Sé que las uñas crecen en la muerte. No
baja nadie al corazón. Nos despojamos de nosotros mismos al expulsar
la falsedad, nos desollamos y
no viene nadie. No
hay sombras ni agonía. Bien:
no haya más que luz. Así es
la última ebriedad: partes iguales
de vértigo y olvido.
Palomas. Atraviesan la inexistencia.
Hay huellas de pastor frente al abismo. Cóncavas.
Todo se explica en la imposibilidad.
Hay úlceras en la pureza, vamos
de lo visible a lo invisible.
En este error descansa nuestro corazón.
He atravesado las creencias. Durante mucho tiempo
nevó sin esperanza.
Había madres que enloquecían al amanecer: oigo sus gritos amarillos.
Aún nieva.

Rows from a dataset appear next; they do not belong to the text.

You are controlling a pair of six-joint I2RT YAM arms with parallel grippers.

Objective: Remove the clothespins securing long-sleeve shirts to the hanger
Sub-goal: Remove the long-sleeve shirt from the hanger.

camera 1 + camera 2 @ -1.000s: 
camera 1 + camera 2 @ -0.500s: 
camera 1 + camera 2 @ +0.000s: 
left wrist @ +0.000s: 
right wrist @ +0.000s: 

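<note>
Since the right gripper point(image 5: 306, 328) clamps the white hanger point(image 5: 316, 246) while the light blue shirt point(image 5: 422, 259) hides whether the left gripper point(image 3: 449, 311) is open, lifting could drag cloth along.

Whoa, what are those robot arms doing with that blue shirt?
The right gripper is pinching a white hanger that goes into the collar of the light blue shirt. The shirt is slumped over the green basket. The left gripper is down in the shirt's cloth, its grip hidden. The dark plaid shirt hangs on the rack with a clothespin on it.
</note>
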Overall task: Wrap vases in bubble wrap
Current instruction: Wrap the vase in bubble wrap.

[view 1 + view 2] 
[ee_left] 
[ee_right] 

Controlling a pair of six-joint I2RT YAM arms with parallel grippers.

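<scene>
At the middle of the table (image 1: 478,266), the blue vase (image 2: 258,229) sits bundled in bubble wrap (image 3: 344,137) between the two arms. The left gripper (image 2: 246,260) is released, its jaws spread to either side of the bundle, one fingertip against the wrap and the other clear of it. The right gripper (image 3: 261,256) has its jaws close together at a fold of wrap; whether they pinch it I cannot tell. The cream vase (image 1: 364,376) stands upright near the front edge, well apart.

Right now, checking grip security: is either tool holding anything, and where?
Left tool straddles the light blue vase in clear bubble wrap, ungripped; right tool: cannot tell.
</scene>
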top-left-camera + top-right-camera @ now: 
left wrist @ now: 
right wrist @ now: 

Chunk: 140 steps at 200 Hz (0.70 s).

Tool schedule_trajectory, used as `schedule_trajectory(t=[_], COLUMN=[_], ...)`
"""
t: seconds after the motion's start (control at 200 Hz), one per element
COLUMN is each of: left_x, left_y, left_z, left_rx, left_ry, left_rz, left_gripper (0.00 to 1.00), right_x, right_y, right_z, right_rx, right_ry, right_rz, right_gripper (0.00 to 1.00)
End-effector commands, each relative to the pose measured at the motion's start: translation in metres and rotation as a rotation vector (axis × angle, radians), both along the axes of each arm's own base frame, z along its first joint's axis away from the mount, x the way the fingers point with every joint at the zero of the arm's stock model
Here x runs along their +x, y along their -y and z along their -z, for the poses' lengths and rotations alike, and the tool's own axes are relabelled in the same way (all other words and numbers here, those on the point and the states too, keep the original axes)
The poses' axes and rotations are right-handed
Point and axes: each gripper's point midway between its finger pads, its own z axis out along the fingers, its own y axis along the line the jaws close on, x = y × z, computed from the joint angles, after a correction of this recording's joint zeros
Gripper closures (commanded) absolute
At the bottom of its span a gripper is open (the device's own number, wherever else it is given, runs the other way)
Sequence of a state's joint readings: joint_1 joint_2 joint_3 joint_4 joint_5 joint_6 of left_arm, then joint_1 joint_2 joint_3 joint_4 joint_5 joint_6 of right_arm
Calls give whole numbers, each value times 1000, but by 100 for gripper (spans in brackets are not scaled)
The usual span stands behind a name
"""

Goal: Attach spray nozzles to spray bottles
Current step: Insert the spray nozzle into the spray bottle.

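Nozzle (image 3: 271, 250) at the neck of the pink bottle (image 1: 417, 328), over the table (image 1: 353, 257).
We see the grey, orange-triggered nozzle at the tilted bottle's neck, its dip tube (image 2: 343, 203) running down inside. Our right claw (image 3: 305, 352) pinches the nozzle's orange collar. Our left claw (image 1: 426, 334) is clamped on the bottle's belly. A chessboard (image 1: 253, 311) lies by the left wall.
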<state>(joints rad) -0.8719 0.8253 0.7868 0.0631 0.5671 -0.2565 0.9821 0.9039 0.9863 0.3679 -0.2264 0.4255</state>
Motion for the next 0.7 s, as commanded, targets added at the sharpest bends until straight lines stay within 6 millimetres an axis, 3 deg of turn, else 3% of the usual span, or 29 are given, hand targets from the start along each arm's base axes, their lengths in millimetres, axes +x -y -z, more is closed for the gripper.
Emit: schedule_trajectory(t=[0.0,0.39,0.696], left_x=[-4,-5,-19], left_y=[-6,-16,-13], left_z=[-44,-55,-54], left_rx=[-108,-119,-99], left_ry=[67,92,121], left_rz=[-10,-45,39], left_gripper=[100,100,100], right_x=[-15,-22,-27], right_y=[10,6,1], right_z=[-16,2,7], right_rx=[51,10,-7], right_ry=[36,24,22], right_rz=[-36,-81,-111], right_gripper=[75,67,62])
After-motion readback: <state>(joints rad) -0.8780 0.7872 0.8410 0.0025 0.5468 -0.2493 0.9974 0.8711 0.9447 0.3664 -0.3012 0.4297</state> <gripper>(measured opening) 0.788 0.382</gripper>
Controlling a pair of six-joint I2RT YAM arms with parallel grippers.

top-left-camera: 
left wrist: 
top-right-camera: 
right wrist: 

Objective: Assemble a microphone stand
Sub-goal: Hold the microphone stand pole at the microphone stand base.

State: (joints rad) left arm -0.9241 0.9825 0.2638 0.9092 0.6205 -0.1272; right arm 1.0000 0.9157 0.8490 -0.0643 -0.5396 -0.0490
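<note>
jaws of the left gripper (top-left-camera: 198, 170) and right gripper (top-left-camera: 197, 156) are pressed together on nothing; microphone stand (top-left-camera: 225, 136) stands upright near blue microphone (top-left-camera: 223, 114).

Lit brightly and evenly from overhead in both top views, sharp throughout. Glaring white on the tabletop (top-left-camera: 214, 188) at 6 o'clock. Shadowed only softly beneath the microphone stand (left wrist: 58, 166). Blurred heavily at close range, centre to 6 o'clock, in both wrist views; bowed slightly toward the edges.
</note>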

Creo en la desaparición.
Creo en la ira.
Ira
¿Quién viene
dando gritos, anuncia
aquel verano, enciende
lámparas negras, silba
en la pureza azul de los cuchillos?
Gritan ante los muros calcinados.
Ven el perfil de los cuchillos, ven
el círculo del sol, la cirugía
del animal lleno de sombra.
Silban
en las fístulas blancas.
Vi
cuerpos al borde de
las acequias frías.
Amortajados
en la luz.
Más allá de la sombra
Veo la sombra en la sustancia roja del crepúsculo.
Cierro los ojos y
arden los límites.
Puse agua y cinabrio en mi corazón y en mis venas
y vi la muerte más allá de la púrpura.
Ahora mis ojos ven en el pasado: grandes flores inmóviles, madres
atormentadas en sus hijos, líquenes fertilizados por la tristeza.
Quizá el silencio dura más allá de sí mismo y la existencia es sólo
un grito negro, un alarido ante la eternidad.
El error pesa en nuestros párpados.
Claridad sin descanso
Quizá me sucedo en mí mismo. No sé quién pero alguien ha muerto en mí. También ayer olía la desaparición y estaba amenazado por la luz, pero hoy es otro el cuchillo delante de mis ojos.
No quiero ser mi propio extraño, estoy entorpecido por las visiones.
Es difícil
poner luz todos los días en las venas y trabajar en la retracción
de rostros desconocidos hasta que se convierten en rostros amados
y después llorar porque voy a abandonarlos o porque ellos van a
abandonarme.
Qué estupidez tener miedo al borde de la falsedad, qué cansancio
abandonar la inexistencia y
morir después todos los días.
Sobre la calcificación de las semillas, ante las flores abrasadas,
en la desaparición del pensamiento,
tejen la yerba manos invisibles. Temo su pureza. Veo
lana sangrienta y, en los alimentos, grasa mortal, cánulas negras y,
bajo ramas inmóviles, cuerdas y sombras y preservativos.
¿Soy yo quien mira con mis ojos?
Arden los huesos, oigo la fermentación del rocío: alguien llora bajo
los árboles torturados. Veo las llagas de la luz, altos patíbulos
y serpientes y aceites industriales bajo los lóbulos de las amapolas.
¿Estoy yo en mí y peso sobre la tierra? Es extraño.
En cualquier caso, tengo miedo: los insectos vienen a mi corazón.